Re: [PATCH splitout] mm: memory-failure: serialize TestSetPageHWPoison with zone->lock
From: Zi Yan
Date: Tue Jun 09 2026 - 14:40:03 EST
On 9 Jun 2026, at 14:38, David Hildenbrand (Arm) wrote:
> On 6/9/26 20:10, Andrew Morton wrote:
>> On Tue, 9 Jun 2026 06:12:49 -0400 "Michael S. Tsirkin" <mst@xxxxxxxxxx> wrote:
>>
>>> TestSetPageHWPoison() is called without zone->lock, so its atomic
>>> update to page->flags can race with non-atomic flag operations
>>> that run under zone->lock in the buddy allocator.
>>>
>>> In particular, __free_pages_prepare() does:
>>>
>>> page->flags.f &= ~PAGE_FLAGS_CHECK_AT_PREP;
>>>
>>> This non-atomic read-modify-write, while correctly excluding
>>> __PG_HWPOISON from the mask, can still lose a concurrent
>>> TestSetPageHWPoison if the read happens before the poison bit
>>> is set and the write happens after. Will only get worse if/when
>>> we add more non-atomic flag operations.
>>>
>>> Fix by acquiring zone->lock around TestSetPageHWPoison and
>>> around ClearPageHWPoison in the retry path. This
>>> serializes with all buddy flag manipulation.

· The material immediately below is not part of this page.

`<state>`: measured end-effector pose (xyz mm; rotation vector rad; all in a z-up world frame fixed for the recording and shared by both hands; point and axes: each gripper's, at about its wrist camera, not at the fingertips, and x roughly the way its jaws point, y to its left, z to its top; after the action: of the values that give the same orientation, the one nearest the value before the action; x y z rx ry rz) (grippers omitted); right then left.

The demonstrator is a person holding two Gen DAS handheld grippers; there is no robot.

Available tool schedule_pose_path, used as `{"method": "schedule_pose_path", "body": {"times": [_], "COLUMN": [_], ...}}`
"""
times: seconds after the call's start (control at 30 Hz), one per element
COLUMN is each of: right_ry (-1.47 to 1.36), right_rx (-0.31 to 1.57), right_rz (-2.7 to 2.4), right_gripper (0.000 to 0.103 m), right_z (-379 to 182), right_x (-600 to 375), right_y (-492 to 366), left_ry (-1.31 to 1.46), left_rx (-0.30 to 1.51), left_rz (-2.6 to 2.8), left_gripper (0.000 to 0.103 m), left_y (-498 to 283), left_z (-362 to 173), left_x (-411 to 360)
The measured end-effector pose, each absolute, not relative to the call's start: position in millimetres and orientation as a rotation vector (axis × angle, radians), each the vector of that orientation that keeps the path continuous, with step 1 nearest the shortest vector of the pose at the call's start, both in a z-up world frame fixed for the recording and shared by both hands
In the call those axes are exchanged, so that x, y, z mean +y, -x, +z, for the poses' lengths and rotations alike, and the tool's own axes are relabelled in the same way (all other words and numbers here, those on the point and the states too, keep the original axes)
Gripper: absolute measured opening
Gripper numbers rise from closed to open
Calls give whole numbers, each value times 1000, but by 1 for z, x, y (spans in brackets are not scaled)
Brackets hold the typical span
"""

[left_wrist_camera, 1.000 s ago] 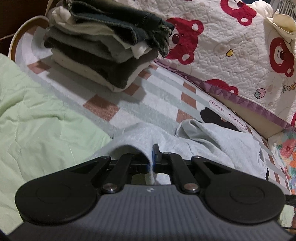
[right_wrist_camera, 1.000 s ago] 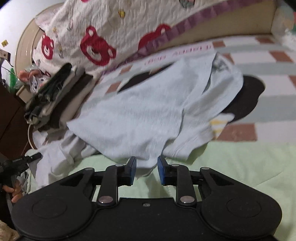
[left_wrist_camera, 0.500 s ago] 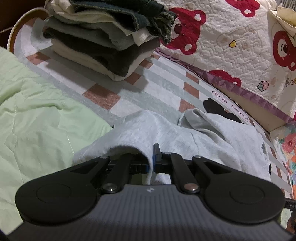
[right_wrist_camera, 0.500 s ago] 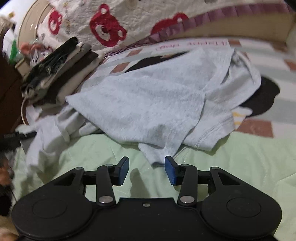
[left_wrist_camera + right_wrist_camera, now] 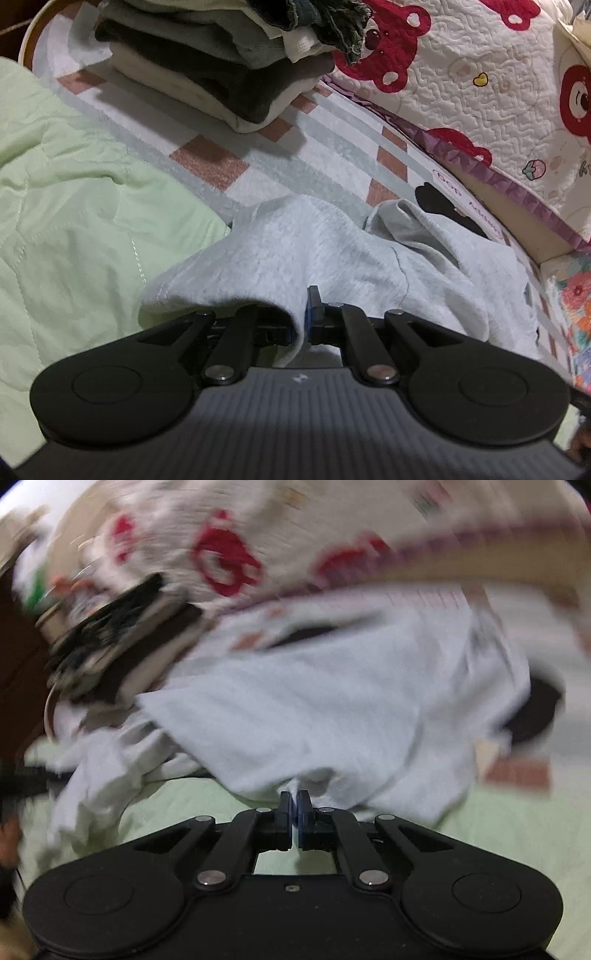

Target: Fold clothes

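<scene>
I see the bed (image 5: 332,173) under everything, its checked sheet in white, grey and rust squares running across the left wrist view. A pale green quilt (image 5: 74,221) covers the near left part of it, and a white bear-print quilt (image 5: 480,92) with red bears rises along the far side. In the right wrist view that same bear quilt (image 5: 229,554) is heavily blurred.

The light grey garment (image 5: 314,251) I am folding lies rumpled across the sheet and onto the edge of the green quilt. From the right wrist it spreads wide (image 5: 332,701) in front of me, one edge trailing off to the left.

A stack of folded clothes (image 5: 221,66) sits on the sheet beyond the garment, well apart from it, dark and cream layers with a dark frayed piece on top.

My left claw (image 5: 301,325) is clamped on a fold of the grey fabric, which drapes over one finger. My right claw (image 5: 294,812) is pinched narrow on the garment's near hem, a tuft of cloth caught between its blue pads (image 5: 303,812).
</scene>
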<state>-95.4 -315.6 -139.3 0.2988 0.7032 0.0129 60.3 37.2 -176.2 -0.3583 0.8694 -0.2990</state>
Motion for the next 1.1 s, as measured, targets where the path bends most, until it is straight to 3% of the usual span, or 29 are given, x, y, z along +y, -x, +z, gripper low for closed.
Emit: {"method": "schedule_pose_path", "body": {"times": [0.13,0.23,0.33,0.4,0.43,0.6,0.77,1.03,1.07,1.1], "right_ry": [-171,-288,-383,-460,-487,-605,-668,-749,-749,-742], "right_rx": [731,767,755,714,696,665,830,717,702,686], "right_rz": [106,88,43,27,16,-67,-173,-54,-39,-24], "right_gripper": [5,6,17,39,44,48,48,49,42,20], "right_z": [-124,-132,-134,-133,-132,-136,-168,-182,-182,-180], "right_x": [-293,-315,-337,-350,-356,-388,-408,-413,-414,-413], "right_y": [114,117,119,120,118,96,66,53,50,45], "left_ry": [349,353,350,350,352,347,334,317,305,292], "left_rx": [866,871,876,877,878,884,881,874,870,865], "left_rz": [-289,-288,-288,-287,-287,-283,-281,-272,-270,-269], "left_gripper": [5,5,5,6,6,6,6,6,6,6], "left_y": [-61,-61,-61,-62,-62,-63,-62,-63,-62,-62], "left_z": [-175,-175,-176,-177,-177,-180,-181,-182,-182,-182], "left_x": [37,37,37,37,38,36,35,32,31,30]}}
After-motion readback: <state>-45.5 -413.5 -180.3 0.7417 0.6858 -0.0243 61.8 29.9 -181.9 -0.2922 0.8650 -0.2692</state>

The cost is
>>> negligible: one lock/unlock in an extremely rare path
>>> (hardware memory errors).
>>>
>>> Note: SetPageHWPoison and TestClearPageHWPoison calls elsewhere
>>> in this file operate on pages already removed from the buddy
>>> allocator or on non-buddy pages (DAX, hugetlb), so they do not
>>> need zone->lock protection.
>>
>> Sashiko is saying this doesn't do anything "Because
>> __free_pages_prepare() executes entirely locklessly". Did it goof?
>>
>> https://sashiko.dev/#/patchset/df06b66fe4ff8e925ee0714955abc2183a727b90.1780998980.git.mst@xxxxxxxxxx
>
> Battle of the bots: it's right.
Yep, __free_pages_prepare() changes the page flag without holding
zone->lock.
Best Regards,
Yan, Zi